Baradel – C’est généralement dans le contexte d’une relation ou d’un mariage. Bien qu’ils ne soient pas officiellement membres, ils effectuent généralement un certain type de travail. Par exemple, si vous êtes l’épouse d’un chef, vous ne pouvez pas vous contenter de vivre une vie ostentatoire et vous devez servir de médiateur entre le chef et les plus jeunes.

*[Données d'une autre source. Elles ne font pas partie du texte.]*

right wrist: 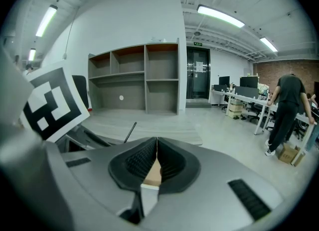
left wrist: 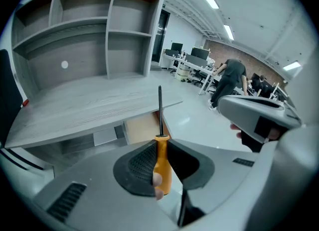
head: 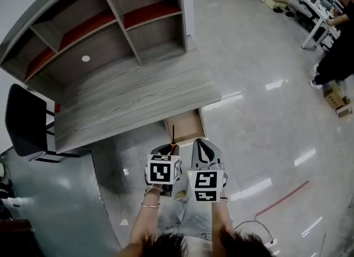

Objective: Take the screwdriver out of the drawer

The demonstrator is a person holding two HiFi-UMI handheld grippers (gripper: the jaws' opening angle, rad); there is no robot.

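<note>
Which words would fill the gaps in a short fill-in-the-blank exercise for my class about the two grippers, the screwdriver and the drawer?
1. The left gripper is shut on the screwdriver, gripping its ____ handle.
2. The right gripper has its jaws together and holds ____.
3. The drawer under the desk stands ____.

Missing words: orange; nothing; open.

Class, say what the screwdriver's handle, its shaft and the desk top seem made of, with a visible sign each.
Screwdriver handle: probably plastic, smooth even orange. Shaft: likely metal, thin, dark, straight. Desk top: grey wood-look board with streaky grain; solid wood or laminate, cannot tell.
</note>
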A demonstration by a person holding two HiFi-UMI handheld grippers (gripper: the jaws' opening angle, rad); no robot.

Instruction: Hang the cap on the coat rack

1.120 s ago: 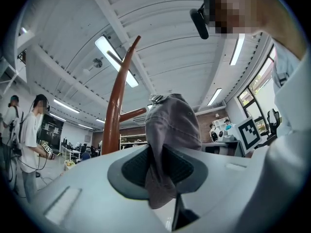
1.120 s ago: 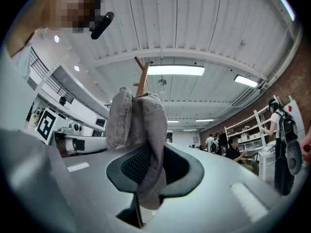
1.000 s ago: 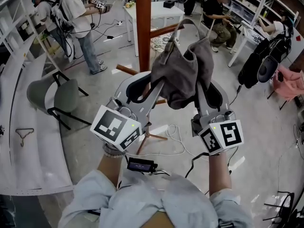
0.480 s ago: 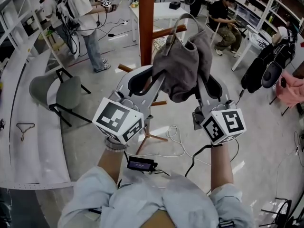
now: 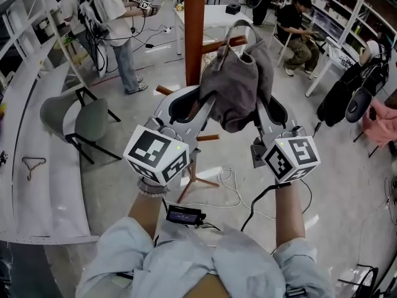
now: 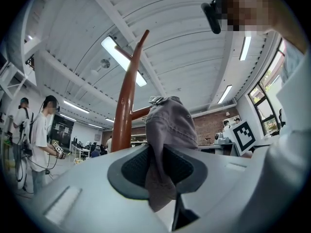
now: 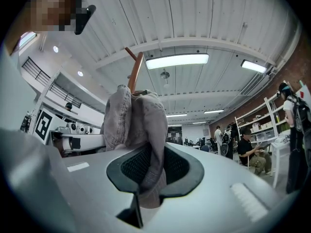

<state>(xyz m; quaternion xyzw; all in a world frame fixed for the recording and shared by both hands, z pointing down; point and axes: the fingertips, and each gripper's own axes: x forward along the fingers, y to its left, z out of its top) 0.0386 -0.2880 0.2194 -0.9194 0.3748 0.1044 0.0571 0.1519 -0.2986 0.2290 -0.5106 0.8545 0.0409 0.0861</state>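
Observation:
A grey-brown cloth cap (image 5: 237, 85) hangs between my two grippers, high in front of the reddish-brown coat rack post (image 5: 194, 33). My left gripper (image 5: 197, 107) is shut on the cap's left edge, and the cloth (image 6: 163, 169) is pinched between its black pads. My right gripper (image 5: 259, 107) is shut on the cap's right edge (image 7: 150, 164). The cap's strap loop (image 5: 242, 30) stands next to a rack peg (image 5: 217, 43) that sticks out to the right. In the left gripper view the post (image 6: 127, 106) rises just left of the cap.
The rack's legs (image 5: 192, 179) and a white cable (image 5: 226, 185) lie on the floor below. A grey chair (image 5: 77, 123) stands at left beside a long white shelf (image 5: 25, 166). People stand and sit at the back, near white tables (image 5: 214, 14).
Both grippers and the cap have shifted slightly toward the rack post. The strap loop now sits closer to the peg. Both grips are unchanged.

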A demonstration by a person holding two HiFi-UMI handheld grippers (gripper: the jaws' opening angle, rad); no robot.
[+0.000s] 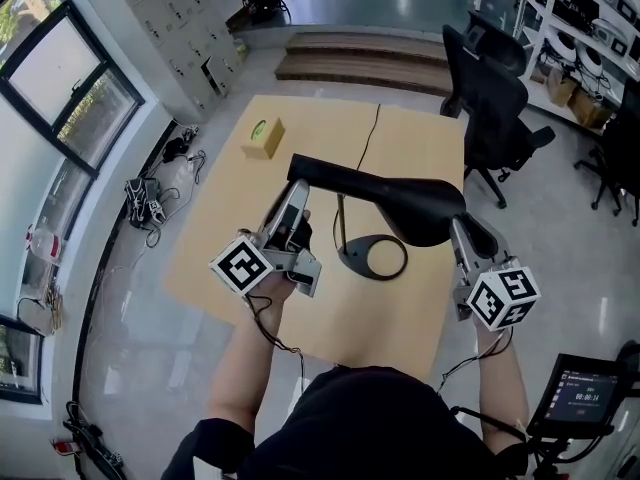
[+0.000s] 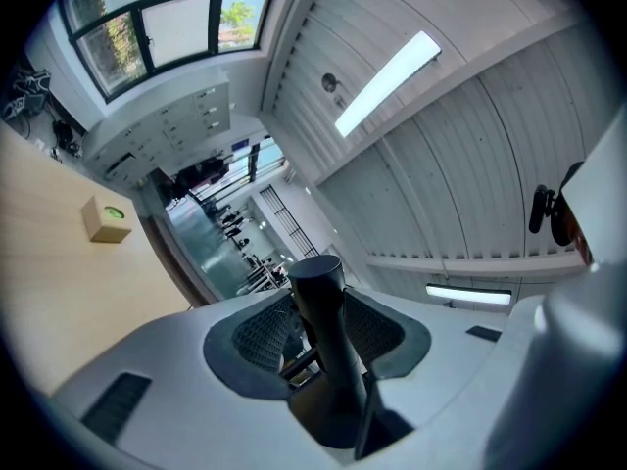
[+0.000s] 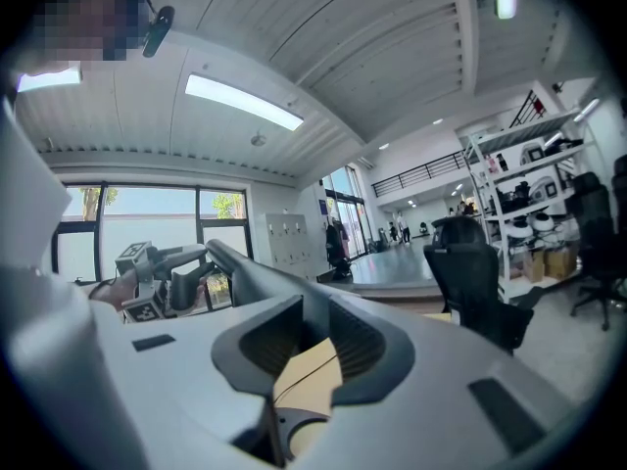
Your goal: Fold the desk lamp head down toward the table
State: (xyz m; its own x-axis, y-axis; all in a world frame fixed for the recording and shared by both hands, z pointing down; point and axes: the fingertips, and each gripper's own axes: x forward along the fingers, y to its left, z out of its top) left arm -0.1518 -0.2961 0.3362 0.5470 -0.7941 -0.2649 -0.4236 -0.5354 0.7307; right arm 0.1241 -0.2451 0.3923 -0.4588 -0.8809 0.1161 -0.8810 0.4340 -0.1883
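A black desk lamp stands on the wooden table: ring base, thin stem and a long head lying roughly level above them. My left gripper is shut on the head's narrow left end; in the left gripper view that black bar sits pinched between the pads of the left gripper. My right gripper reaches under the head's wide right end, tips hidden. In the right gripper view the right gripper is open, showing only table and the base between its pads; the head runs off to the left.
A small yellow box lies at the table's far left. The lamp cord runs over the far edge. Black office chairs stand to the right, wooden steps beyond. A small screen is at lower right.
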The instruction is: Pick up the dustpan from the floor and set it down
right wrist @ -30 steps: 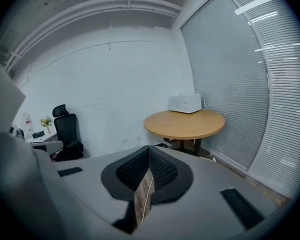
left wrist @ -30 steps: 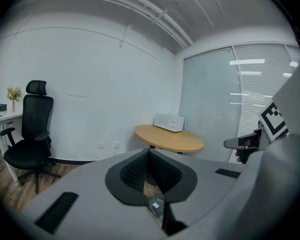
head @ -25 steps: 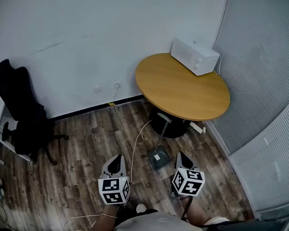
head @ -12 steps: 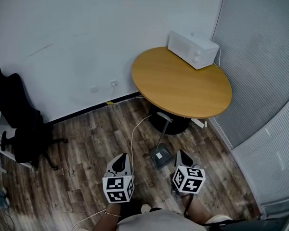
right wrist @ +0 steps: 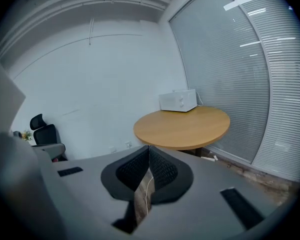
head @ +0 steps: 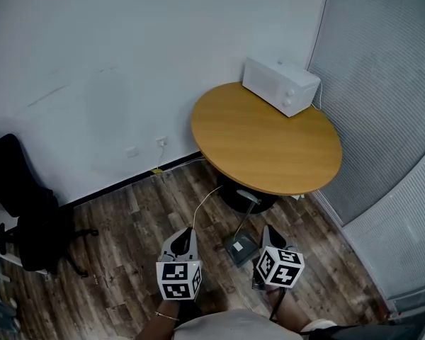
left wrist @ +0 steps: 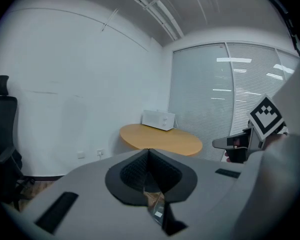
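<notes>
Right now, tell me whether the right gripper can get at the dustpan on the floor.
Probably yes. The dustpan sits on the floor beside the right gripper, with nothing between them, and its long handle stands free. The jaws are shut, though, so they would need to open first.

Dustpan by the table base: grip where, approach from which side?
Grip the dustpan by its thin handle, which rises toward the table; its flat body offers little to pinch. Approach from the open-floor side with the right gripper, likely nearest; open its shut tongs first.
</notes>
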`<state>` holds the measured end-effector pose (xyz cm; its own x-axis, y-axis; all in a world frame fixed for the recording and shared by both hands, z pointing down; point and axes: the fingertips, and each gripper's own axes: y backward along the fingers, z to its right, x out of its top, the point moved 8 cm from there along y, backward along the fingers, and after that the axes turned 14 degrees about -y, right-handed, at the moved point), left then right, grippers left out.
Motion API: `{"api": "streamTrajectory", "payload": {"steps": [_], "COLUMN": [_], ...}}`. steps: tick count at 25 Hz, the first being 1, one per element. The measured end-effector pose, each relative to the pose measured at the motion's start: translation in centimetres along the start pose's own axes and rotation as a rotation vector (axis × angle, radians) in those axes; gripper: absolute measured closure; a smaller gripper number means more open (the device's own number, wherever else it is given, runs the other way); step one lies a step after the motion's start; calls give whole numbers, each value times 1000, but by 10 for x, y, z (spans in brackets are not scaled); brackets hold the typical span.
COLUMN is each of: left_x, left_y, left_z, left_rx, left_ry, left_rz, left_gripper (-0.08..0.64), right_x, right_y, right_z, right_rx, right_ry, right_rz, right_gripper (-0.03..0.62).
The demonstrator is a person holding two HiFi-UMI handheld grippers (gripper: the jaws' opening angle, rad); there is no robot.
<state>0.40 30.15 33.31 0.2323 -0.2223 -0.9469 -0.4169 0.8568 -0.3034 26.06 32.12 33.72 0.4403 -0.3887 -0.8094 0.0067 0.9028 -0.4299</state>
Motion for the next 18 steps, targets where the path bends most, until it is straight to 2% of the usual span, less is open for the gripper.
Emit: {"api": "streamTrajectory", "payload": {"steps": [5,11,15,18], "left_x": [10,14,11,5], "left_y": [-31,-63,-80,-88], "left_z": [-58,-105,-125,-124], "left_rx": [-34,-105,-129,-141], "left_ry": [-4,-39,-38,-18], "left_rz": [0,8,-1,-14], "left_gripper": [545,545,545,545], "right_x": [7,5,-2,-5], "right_y": [-35,-66,-75,-78], "right_z": [-42,-76,-88,-82], "right_rx": [-28,-85,-111,-138], "right_ry": [-24,-66,-78,-88], "right_rz": [27,61,61,52], "right_gripper": [560,560,560,560]}}
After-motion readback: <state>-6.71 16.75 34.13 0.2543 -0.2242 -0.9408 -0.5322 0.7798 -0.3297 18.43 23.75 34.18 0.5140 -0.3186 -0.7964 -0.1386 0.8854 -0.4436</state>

Et bien sûr, il y a aussi l’exploitation, car les Yakuza opèrent dans le divertissement nocturne, la prostitution et l’industrie du sexe et de la pornographie. Elle (Nishimura Mako) a fait cela aussi : elle achetait, vendait et exploitait des femmes.

BBC News Brasil – Qu’avez-vous appris des membres de Yakuza ?

Baradel – Je vois qu’ils ont peut-être commis des erreurs, bien sûr, parce qu’ils se livrent à des activités criminelles, mais je ne les considère pas comme de mauvaises personnes.

Ils cherchaient simplement quelque chose qu’ils n’avaient pas. Beaucoup d’entre eux viennent d’un milieu qui n’offre pas beaucoup d’opportunités. Au Japon, si on n’a pas d’éducation ou si on n’a pas le soutien de sa famille, il est très difficile de trouver un emploi et de progresser. Je comprends donc qu’ils essaient de trouver un sentiment de communauté et un but dans quelque chose qui n’est pas cool.

Et pour la plupart d’entre eux, il vaut mieux faire partie des Yakuza que d’un gang informel, car les Yakuza exercent un certain contrôle sur leurs membres et ont également une sorte de programme idéologique.

BBC News Brasil – Vous faites des recherches et vous côtoyez les Yakuza depuis neuf ans. Cela ne comporte-t-il pas des risques ?

Baradel – Pas grand-chose. Les groupes criminels qui composent les Yakuza ne sont pas illégaux, contrairement à la mafia italienne. Au Japon, il n’est pas illégal de faire partie d’un groupe Yakuza, ils ont donc des bureaux et sont reconnus dans la société.

N’être ni invisible ni illégal n’est pas aussi risqué. De plus, vous êtes généralement présenté par un tiers, ce qui implique une responsabilité mutuelle de bien vous comporter. Et comme je suis étrangère et femme, cela joue en ma faveur, car ce serait très dommageable pour eux s’il m’arrivait quelque chose.